● INSTRUCTIONS TO FOLLOW
Once the line containing "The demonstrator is" is found, please set it down along with each following line, exactly, to the end of the material.
START GIVEN MATERIAL
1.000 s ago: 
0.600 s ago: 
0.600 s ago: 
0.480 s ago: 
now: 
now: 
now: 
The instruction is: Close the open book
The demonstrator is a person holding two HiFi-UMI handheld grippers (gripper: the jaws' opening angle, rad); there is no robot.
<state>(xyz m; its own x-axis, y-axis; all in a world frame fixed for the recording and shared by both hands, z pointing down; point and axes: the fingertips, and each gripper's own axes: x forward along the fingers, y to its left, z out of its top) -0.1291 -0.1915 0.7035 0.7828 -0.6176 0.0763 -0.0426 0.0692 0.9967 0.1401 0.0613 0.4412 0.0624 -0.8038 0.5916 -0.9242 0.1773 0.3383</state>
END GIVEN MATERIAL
● ANSWER SECTION
The demonstrator is a person holding two HiFi-UMI handheld grippers (gripper: the jaws' opening angle, rad); there is no robot.
<state>(xyz m; its own x-axis, y-axis; all in a world frame fixed for the recording and shared by both hands, z pointing down; point and axes: the fingertips, and each gripper's own axes: x forward along the fingers, y to its left, z out of its top) -0.1291 -0.1915 0.7035 0.7828 -0.6176 0.0763 -0.0426 0.0692 0.9967 0.1401 0.0613 0.4412 0.0624 -0.8038 0.5916 -0.9242 0.1773 0.3383</state>

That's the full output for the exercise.